> **Task**
Whenever a line contains "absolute", include it in the count; reply with the number of such lines in the data and nothing else.
# # # # #
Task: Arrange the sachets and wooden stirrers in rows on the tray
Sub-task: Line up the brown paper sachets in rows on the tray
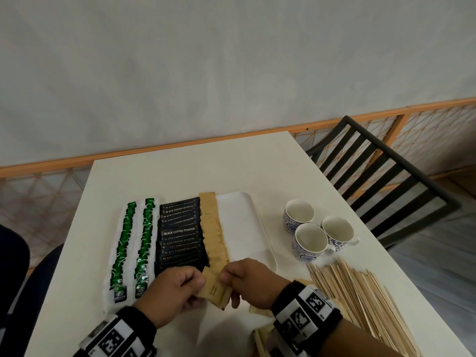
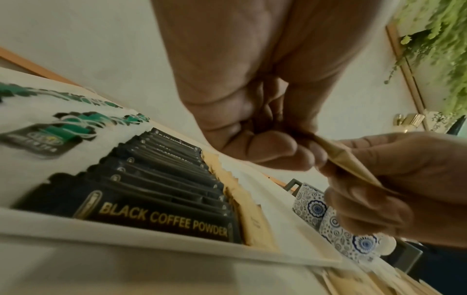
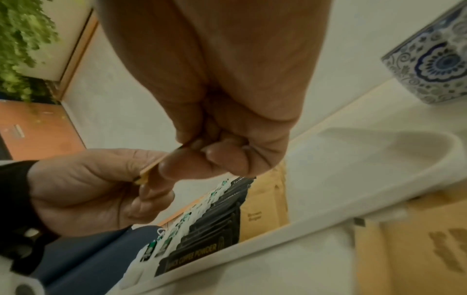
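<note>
A white tray (image 1: 244, 228) holds two rows of green tea sachets (image 1: 126, 243), a row of black coffee sachets (image 1: 180, 235) and a row of brown sugar sachets (image 1: 215, 235). Just in front of the tray's near edge, both hands hold a small stack of brown sugar sachets (image 1: 213, 292). My left hand (image 1: 175, 289) pinches its left end and my right hand (image 1: 247, 279) pinches its right end. In the left wrist view the brown sachets (image 2: 351, 163) show edge-on between both hands. A heap of wooden stirrers (image 1: 360, 295) lies on the table at the right.
Three blue-patterned cups (image 1: 311, 235) stand right of the tray. More brown sachets (image 1: 260, 311) lie on the table under my right wrist. A black chair (image 1: 386, 181) stands beyond the table's right edge. The tray's right part is bare.
</note>
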`<state>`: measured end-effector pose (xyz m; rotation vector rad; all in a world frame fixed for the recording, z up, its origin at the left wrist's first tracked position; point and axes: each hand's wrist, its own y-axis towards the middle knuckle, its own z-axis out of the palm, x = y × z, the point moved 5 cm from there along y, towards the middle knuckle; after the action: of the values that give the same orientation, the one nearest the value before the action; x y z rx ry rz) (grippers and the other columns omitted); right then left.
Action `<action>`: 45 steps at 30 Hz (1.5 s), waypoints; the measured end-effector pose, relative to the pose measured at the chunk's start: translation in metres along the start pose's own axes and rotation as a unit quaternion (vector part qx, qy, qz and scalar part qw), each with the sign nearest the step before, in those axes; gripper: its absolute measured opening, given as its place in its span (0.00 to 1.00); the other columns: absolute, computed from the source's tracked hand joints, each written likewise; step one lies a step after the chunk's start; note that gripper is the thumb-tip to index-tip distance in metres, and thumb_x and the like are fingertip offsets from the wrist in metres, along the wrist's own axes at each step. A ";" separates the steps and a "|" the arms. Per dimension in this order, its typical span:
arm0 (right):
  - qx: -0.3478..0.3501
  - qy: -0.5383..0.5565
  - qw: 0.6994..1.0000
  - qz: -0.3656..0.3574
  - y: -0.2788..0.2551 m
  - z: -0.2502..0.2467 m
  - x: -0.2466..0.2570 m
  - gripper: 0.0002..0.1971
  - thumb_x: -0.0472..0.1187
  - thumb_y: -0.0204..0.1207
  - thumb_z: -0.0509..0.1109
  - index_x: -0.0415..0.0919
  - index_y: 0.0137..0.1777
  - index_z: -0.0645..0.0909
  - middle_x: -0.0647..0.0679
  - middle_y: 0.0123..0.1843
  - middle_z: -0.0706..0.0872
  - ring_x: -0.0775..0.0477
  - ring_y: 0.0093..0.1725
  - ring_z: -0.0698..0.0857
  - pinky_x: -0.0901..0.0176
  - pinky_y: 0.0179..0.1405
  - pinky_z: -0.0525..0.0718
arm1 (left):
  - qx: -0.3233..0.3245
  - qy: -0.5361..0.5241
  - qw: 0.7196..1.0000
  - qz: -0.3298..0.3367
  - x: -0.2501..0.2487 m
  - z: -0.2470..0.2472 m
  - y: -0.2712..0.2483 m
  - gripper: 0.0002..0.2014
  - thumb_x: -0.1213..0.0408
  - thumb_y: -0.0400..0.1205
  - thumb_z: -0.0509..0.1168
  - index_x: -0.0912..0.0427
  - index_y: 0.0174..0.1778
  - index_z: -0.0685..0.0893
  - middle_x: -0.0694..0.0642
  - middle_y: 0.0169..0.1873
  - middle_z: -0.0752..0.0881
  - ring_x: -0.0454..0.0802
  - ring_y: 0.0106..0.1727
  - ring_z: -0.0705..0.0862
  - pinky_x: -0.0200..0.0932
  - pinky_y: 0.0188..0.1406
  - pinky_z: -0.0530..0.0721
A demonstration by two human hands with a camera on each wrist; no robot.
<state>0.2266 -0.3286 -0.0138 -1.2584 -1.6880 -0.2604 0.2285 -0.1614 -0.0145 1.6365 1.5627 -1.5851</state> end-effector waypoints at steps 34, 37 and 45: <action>-0.141 -0.117 0.975 0.125 0.026 -0.023 -0.055 0.20 0.47 0.78 0.70 0.51 0.28 0.65 0.57 0.31 0.70 0.54 0.34 0.72 0.73 0.26 0.64 | 0.017 0.626 0.742 0.239 0.015 0.039 0.024 0.18 0.55 0.69 0.58 0.38 0.54 0.82 0.44 0.51 0.82 0.51 0.48 0.75 0.50 0.40 0.64; -0.132 -0.118 0.977 0.119 0.025 -0.026 -0.055 0.18 0.47 0.77 0.72 0.49 0.29 0.69 0.57 0.30 0.71 0.52 0.37 0.73 0.74 0.26 0.65 | 0.022 0.630 0.733 0.254 0.017 0.038 0.028 0.18 0.56 0.68 0.66 0.40 0.54 0.82 0.44 0.52 0.81 0.51 0.50 0.75 0.50 0.41 0.62; -0.093 -0.106 0.983 0.118 0.034 -0.019 -0.055 0.16 0.48 0.75 0.73 0.51 0.30 0.71 0.57 0.31 0.72 0.50 0.42 0.76 0.73 0.29 0.65 | 0.035 0.625 0.744 0.234 0.008 0.027 0.040 0.22 0.58 0.59 0.77 0.39 0.48 0.84 0.41 0.52 0.82 0.49 0.51 0.74 0.48 0.37 0.76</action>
<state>0.2646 -0.3599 -0.0601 -1.6614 -1.7007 -0.1465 0.2484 -0.1936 -0.0455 3.0855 1.2569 -0.1049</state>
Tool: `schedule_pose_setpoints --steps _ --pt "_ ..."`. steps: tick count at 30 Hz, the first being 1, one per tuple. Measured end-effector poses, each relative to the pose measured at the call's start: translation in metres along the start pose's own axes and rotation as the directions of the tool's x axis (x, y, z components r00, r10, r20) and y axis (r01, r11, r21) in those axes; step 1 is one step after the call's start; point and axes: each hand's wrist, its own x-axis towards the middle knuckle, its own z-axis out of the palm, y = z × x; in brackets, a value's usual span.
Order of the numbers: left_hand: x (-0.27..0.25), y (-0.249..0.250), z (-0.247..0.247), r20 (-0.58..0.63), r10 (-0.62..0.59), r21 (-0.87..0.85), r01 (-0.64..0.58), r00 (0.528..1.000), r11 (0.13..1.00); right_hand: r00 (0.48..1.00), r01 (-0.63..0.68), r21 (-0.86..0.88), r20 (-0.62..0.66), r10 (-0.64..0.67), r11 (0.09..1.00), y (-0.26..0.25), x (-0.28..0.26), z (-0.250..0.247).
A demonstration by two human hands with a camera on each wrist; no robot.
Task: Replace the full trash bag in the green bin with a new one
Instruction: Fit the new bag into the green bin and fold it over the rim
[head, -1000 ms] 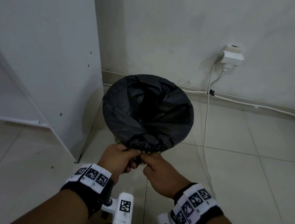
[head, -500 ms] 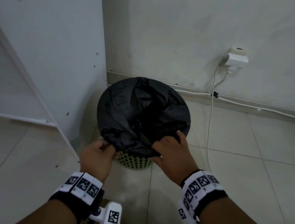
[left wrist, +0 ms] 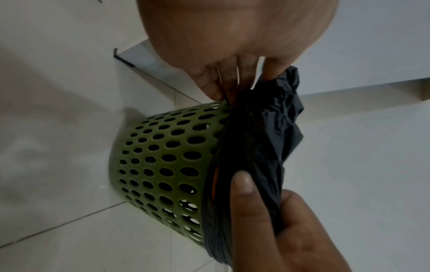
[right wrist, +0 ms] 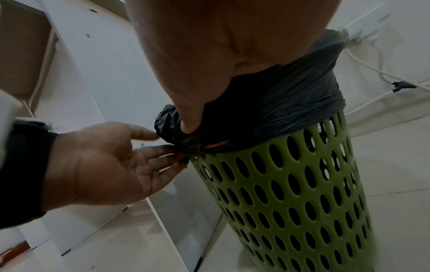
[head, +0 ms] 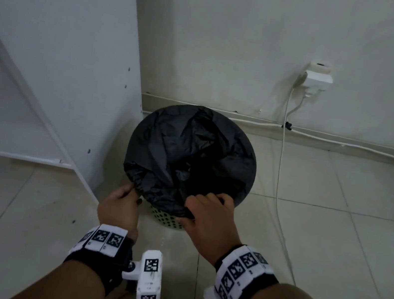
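Head view
Bin [head: 167, 220]: green, perforated, upright on the tiled floor [head: 330, 252] near the wall [head: 262, 42], just beside a white cabinet [head: 64, 46]; only a sliver of its side shows under the bag.
Bag [head: 190, 153]: black, inside the bin, its mouth folded out over the whole rim, crumpled inward at the middle.
Left hand [head: 121, 208]: at the near-left of the rim, fingers curled, pinching the bag's edge.
Right hand [head: 207, 217]: at the near-right of the rim, fingers bent over the folded plastic and holding it.
Socket [head: 318, 77]: white, on the wall, with a cable [head: 278, 190] running down to the floor.

Left wrist view
Bin [left wrist: 163, 162]: seen sideways, its oval holes dark.
Bag [left wrist: 263, 143]: bunched over the rim, a loose fold sticking out past it.
Left hand [left wrist: 232, 55]: fingertips gathered on the plastic right at the rim — a narrow pinch.
Right hand [left wrist: 279, 230]: thumb laid on the outside of the folded band, the other fingers behind it, gripping.

Right wrist view
Bin [right wrist: 302, 193]: upright, filling the lower right.
Bag [right wrist: 291, 103]: a dark band stretched round the top; a small orange patch shows at its lower edge — what it is I cannot tell.
Right hand [right wrist: 197, 64]: thumb pressed down onto the band; the other fingers are hidden.
Left hand [right wrist: 104, 165]: palm towards the camera, fingertips meeting the bag's edge and a bunched fold at the rim.
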Motion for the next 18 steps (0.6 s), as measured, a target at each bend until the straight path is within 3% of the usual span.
schedule_pose_setpoints --steps 4,12,18 --pt "-0.012 0.009 0.006 0.076 0.04 -0.107 -0.032 0.996 0.994 0.999 -0.045 0.014 -0.007 0.045 0.999 -0.002 0.0 -0.001" --pt "-0.033 0.02 0.012 0.022 0.142 0.12 -0.143 0.99 0.982 0.998 -0.059 -0.024 -0.006 0.059 0.998 -0.012 0.007 0.003" --pt "-0.021 0.017 0.005 0.062 0.109 0.119 -0.115 0.992 0.986 0.997 -0.071 -0.019 0.0 0.071 0.997 -0.015 0.012 0.003"
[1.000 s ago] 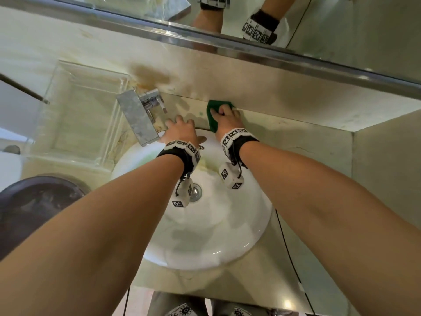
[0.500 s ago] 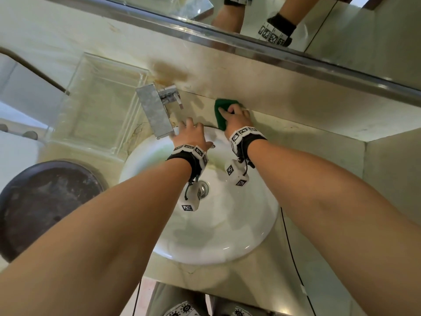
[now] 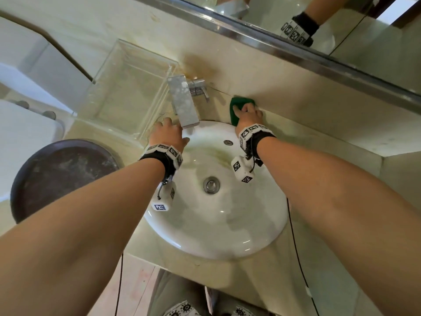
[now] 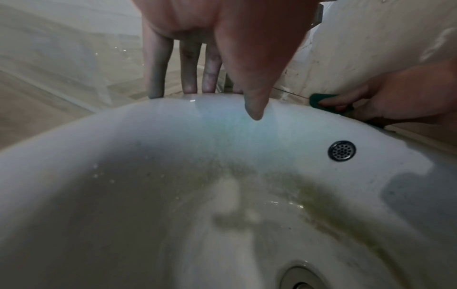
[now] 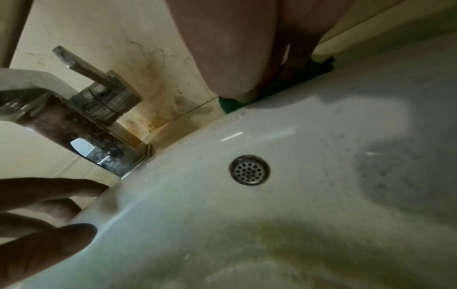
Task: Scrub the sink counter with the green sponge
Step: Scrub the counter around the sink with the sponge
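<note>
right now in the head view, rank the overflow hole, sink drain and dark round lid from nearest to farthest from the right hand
From the right hand, which presses the green sponge:
1. Overflow hole, just below it on the basin's back wall.
2. Sink drain, at the basin's bottom.
3. Dark round lid, far left, beyond the left hand.

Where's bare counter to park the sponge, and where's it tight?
Free: the counter right of the right hand, between the basin rim and the side wall; also the front strip below the basin. Crowded: the back strip, where the green sponge sits under the right hand beside the faucet, and the left hand on the rim by the clear tray.
</note>
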`<state>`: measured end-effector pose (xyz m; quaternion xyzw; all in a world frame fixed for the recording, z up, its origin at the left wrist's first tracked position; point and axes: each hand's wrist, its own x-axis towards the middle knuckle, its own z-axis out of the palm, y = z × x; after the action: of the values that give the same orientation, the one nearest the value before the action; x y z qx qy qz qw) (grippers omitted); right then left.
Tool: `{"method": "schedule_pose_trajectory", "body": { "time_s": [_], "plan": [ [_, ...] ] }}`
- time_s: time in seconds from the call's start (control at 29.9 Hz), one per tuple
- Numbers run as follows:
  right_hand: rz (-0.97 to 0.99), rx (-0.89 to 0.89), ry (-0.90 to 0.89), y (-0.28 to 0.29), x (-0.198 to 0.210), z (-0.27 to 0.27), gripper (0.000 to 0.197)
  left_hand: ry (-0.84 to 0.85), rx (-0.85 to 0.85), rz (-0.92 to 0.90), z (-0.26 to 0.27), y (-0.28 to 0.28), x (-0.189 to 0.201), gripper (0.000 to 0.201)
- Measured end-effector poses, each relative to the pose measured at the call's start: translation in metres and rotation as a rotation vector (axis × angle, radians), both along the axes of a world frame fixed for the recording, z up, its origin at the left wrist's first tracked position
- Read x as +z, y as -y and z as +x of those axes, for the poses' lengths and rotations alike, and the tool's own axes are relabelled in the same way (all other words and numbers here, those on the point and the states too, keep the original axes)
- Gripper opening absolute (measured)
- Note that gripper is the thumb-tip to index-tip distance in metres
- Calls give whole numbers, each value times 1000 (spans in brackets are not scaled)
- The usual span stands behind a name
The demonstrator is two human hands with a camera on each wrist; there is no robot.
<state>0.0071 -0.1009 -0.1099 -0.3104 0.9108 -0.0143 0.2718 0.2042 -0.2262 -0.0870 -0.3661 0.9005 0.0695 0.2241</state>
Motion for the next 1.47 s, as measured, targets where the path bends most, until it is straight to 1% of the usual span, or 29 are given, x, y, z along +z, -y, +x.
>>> {"method": "schedule_pose_trajectory", "body": {
  "time_s": [0.17, 0.3, 0.43, 0.53, 0.64, 0.74, 0.84, 0.9, 0.97, 1.07, 1.24, 1.37, 1.4, 1.47],
  "plan": [
    [-86, 36, 25, 17, -1, 3, 68, -62, 38, 39, 9, 10, -2, 46],
    [-89, 48, 34, 23, 0, 2, 67, -24, 60, 53, 12, 19, 0, 44],
    [-122, -35, 27, 19, -2, 6, 67, -21, 74, 53, 10, 15, 2, 45],
    [-83, -64, 10, 9, 1, 5, 70, -16, 77, 55, 8, 13, 5, 44],
    [-87, -128, 10, -12, 0, -4, 69, -3, 73, 72, 5, 14, 9, 44],
    [-82, -218, -8, -42, -4, -13, 64, 9, 71, 73, 3, 13, 11, 43],
    [-19, -293, -52, -65, -6, -19, 63, 13, 53, 64, 2, 13, 11, 42],
    [27, -323, -62, -64, -9, -20, 64, 12, 41, 58, 2, 15, 10, 41],
    [76, -291, -99, -54, -10, -16, 66, 8, 34, 56, 3, 17, 9, 41],
    [-12, -227, -62, -30, -9, -5, 65, 7, 26, 60, 2, 18, 7, 42],
    [-177, -103, -100, 12, -9, 15, 43, -10, 36, 67, 3, 19, 5, 42],
    [-251, -87, -50, 15, -11, 10, 39, -54, 30, 34, 11, 14, -1, 43],
    [-271, -103, -47, 12, -13, 8, 37, -64, 31, 22, 14, 11, -4, 45],
    [-295, -200, -31, 5, -15, 5, 32, -80, 27, 13, 17, 3, -7, 48]
  ]
}}
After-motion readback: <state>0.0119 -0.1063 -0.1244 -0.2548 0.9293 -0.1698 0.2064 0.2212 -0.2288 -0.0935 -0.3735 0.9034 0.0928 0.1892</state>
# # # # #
> **Response area**
2